不安反応としての身体症状は確かにやっかいなものです。

身体症状がでてしまうと、「自分の不安が露見してしまうのではないか」という恐怖が、実際に現実のものになりうるからです(人は他人のことをそれほどよく見ていないことが多いので、思ったほどは気付かれないのですが)。

また身体症状そのものは、本来の不安に上乗せして不安を強化するものです。

対人関係療法では、不安そのものをどうするかということには焦点を当てないので、呼吸法などのリラクセーション法を用いることなどは治療の要素にはなりません(もちろん、個人的にそれらを試されることには何の問題もありません)。

対人関係療法では、身体症状に対して、

(1)対人関係療法によって不安の基本レベルを下げ、不安反応を減じていく
(2)症状に力を与えないように、症状との付き合い方を変える

という姿勢をとります。

自分の不安反応に対してふあんになることで、社会不安障害は悪循環に陥ります。

病気について学ぶことのひとつのメリットは、それが単なる症状以上の意味を持たないということを知ることです。

社会不安障害は火災報知器のセンサーの設定がずれてしまったような状態であり、直す必要がありません。

そして、センサーがずれてしまっているのは単なる病気の症状であり、それ以上の意味を持つものではありません。

病気と人格は別のものです。

発汗や赤面をしたからと言って自分がダメな人間だという意味ではないのです。

まずはその点を押さえておく必要があります。

そして、「病気を治す」ということを考えた場合、症状にできるだけ振り回されずに治療の課題をこなしていくことが必要になります。

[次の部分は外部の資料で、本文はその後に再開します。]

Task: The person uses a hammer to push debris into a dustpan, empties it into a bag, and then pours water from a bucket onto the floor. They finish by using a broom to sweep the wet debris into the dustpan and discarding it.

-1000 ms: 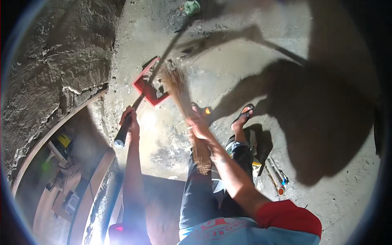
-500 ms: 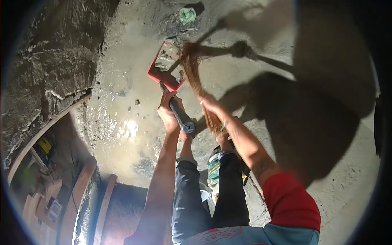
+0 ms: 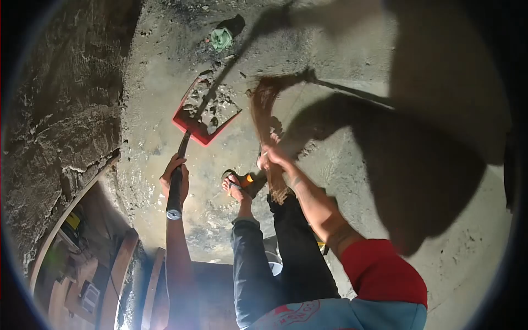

たとえば、虫垂炎でひどい腹痛に襲われたときには、腹痛を抱えながらも治療を求めるでしょう。

ひどい腹痛があるのに病院に行き症状について説明をするのは決して楽な話ではありませんが、健康を取り戻すために必要なことだとわかっているからです。

また、怪我をして痛みがひどいとき、傷口が大きければ縫合してもらう必要があります。

ただでさえ怪我の痛みがひどいのに、縫合は一時的にさらに痛みを引き起こす治療です。

これも決して楽な話ではありませんが、怪我から回復して健康を取り戻すために必要なことだとわかっているので私たちは受け入れるのです。

社会不安障害についても実は全く同じことで、決して楽な話ではないけれども、一時的に症状をこらえて治療を受ける必要があるのです。

そしてまわりの人がとるべき姿勢も、同じように考えられます。

痛みがひどい人(不安が強い人)に対して、「痛みを我慢しろ(不安を我慢しろ)」というのではなく、「痛いね。大変だね。ちょっとの間つらいけれども、早くよくなるようにがんばろうね(不安だね。大変だね。ちょっとの間つらいけれども、早く良くなるようにがんばろうね)」と言うのが適切だということをご理解いただけると思います。

たとえば、人前で話すことに恐怖を持っている社会不安障害の患者さんが、人前で話す新しいパターンを試していく際に、声が震えるために不安が強まる、ということがあるのでしょう。

その際、それが治療の過程で当然想定されることだとわかっていないと「声が震えるから無理です」ということになってしまいます。

でも、その症状を治すために治療をしているのであり、その治療のためには一時的に症状が強まる時期を通らなければならない、ということを知っていれば、「声が震えるのは当然です。

そういう症状の病気にかかっているからです。

その病気を治すための治療に集中しましょう」というふうに考えることが可能になります。

症状は、症状として受け入れるときに、もっとも力を失うのです。